[WHAT YOU NEED TO DO]
Write out the lines of the material below exactly, beginning at the line with "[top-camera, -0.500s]" and stopping after the line with "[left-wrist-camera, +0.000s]", and leave out the pictures.

[RAW DATA]

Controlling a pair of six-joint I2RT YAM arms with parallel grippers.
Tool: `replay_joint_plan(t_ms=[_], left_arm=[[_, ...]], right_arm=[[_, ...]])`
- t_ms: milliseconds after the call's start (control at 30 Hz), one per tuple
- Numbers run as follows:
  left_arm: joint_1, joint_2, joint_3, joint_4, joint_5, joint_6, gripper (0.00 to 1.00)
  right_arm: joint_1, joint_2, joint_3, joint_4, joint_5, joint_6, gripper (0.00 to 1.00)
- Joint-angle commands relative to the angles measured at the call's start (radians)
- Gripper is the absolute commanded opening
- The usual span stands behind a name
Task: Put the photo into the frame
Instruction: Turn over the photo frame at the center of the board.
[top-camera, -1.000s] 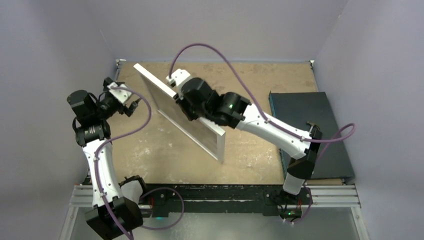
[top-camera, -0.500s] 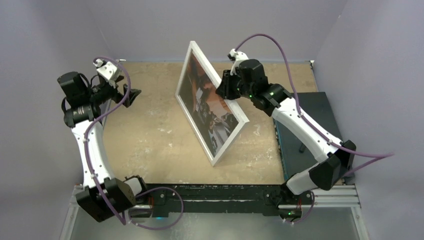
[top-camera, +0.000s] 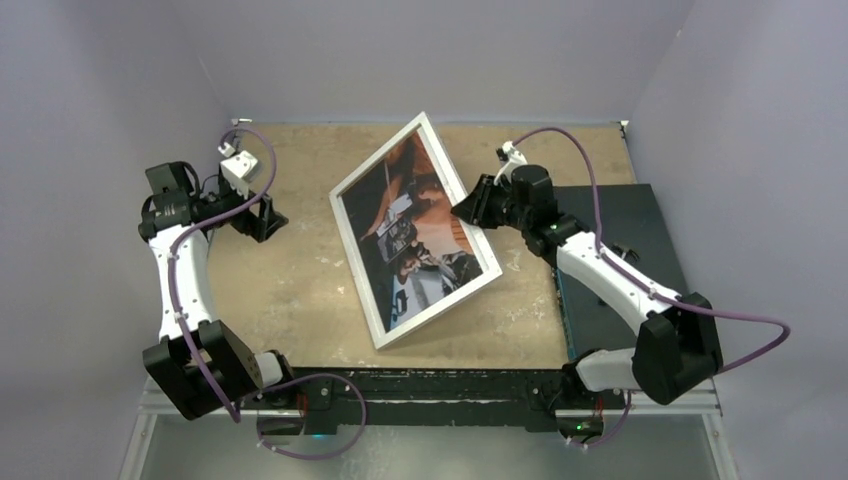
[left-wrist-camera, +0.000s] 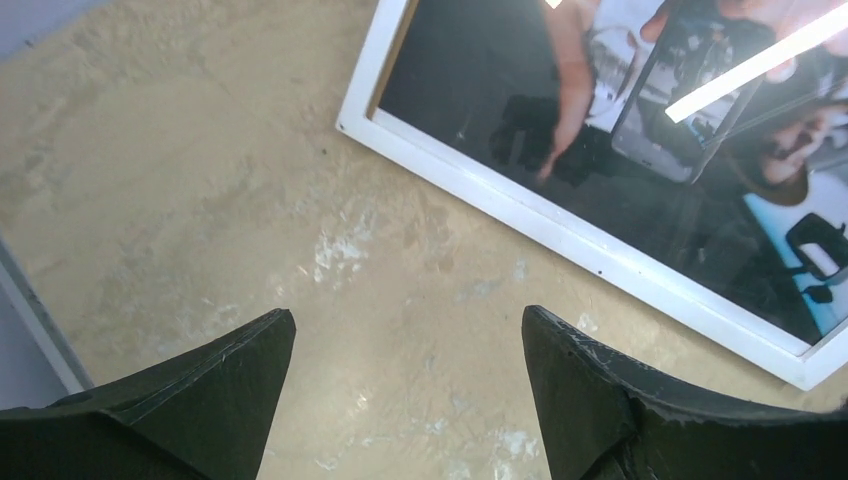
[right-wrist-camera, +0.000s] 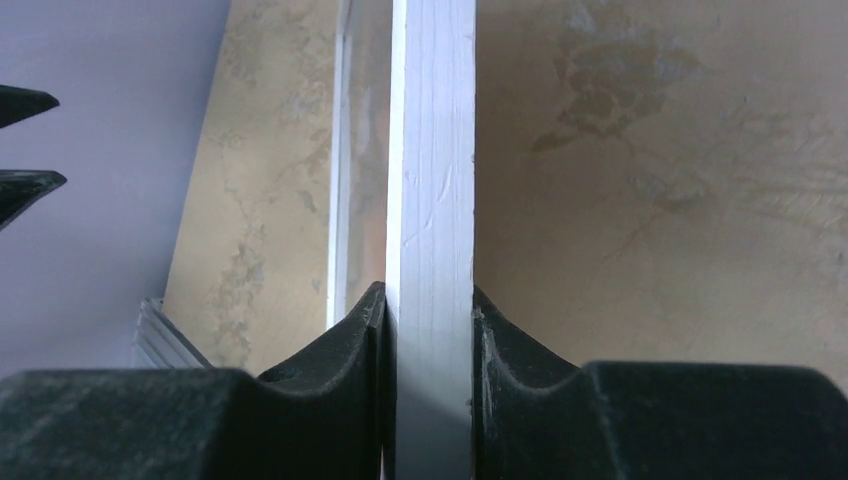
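1. Bench (top-camera: 290, 290): sand-coloured, mottled board, walled on three sides.

2. Frame (top-camera: 357, 268): large, thin white rails, turned at an angle at the bench's middle with its front toward the overhead camera. It stood tilted. The right rail was lifted and the left side was low, and whether that side touched the board could not be told. The left wrist view showed its near rail (left-wrist-camera: 560, 235) and one corner.

3. Photo (top-camera: 415, 230): it sat inside the frame's opening, image side out, dark with orange-brown and pale blue-white patches. Bright reflections crossed its face (left-wrist-camera: 600, 150).

4. Dark mat (top-camera: 640, 220): flat, at the bench's right edge, partly under the right arm.

5. Right end effector (top-camera: 465, 208): it was clamped on the frame's right rail, with one finger on each face of the white edge (right-wrist-camera: 432, 200).

6. Left end effector (top-camera: 268, 215): its jaws were spread wide and held nothing. It hung over bare board to the left of the frame, apart from it (left-wrist-camera: 408, 320).
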Motion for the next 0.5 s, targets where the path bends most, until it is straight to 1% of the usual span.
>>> replay_joint_plan(t_ms=[0,100,200,300,400,467], left_arm=[[0.008,-0.013,-0.072,-0.05,-0.038,0.121,0.82],[0.007,0.028,-0.084,-0.102,-0.046,0.178,0.8],[0.008,0.071,-0.077,-0.149,-0.06,0.213,0.78],[0.008,0.089,-0.083,-0.166,-0.066,0.233,0.77],[0.007,0.079,-0.109,-0.139,-0.073,0.214,0.79],[0.009,0.065,-0.129,-0.096,-0.077,0.174,0.83]], right_arm=[[0.003,-0.057,-0.138,0.175,0.008,-0.018,0.13],[0.002,-0.086,-0.255,0.279,0.04,0.035,0.16],[0.001,-0.089,-0.326,0.344,0.108,0.074,0.23],[-0.001,-0.091,-0.384,0.4,0.168,0.1,0.32],[-0.001,-0.073,-0.436,0.462,0.205,0.122,0.41],[-0.001,-0.044,-0.445,0.475,0.209,0.123,0.45]])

[TASK OUTPUT]
[top-camera, -0.500s] 
[top-camera, +0.000s] 
[left-wrist-camera, +0.000s] 

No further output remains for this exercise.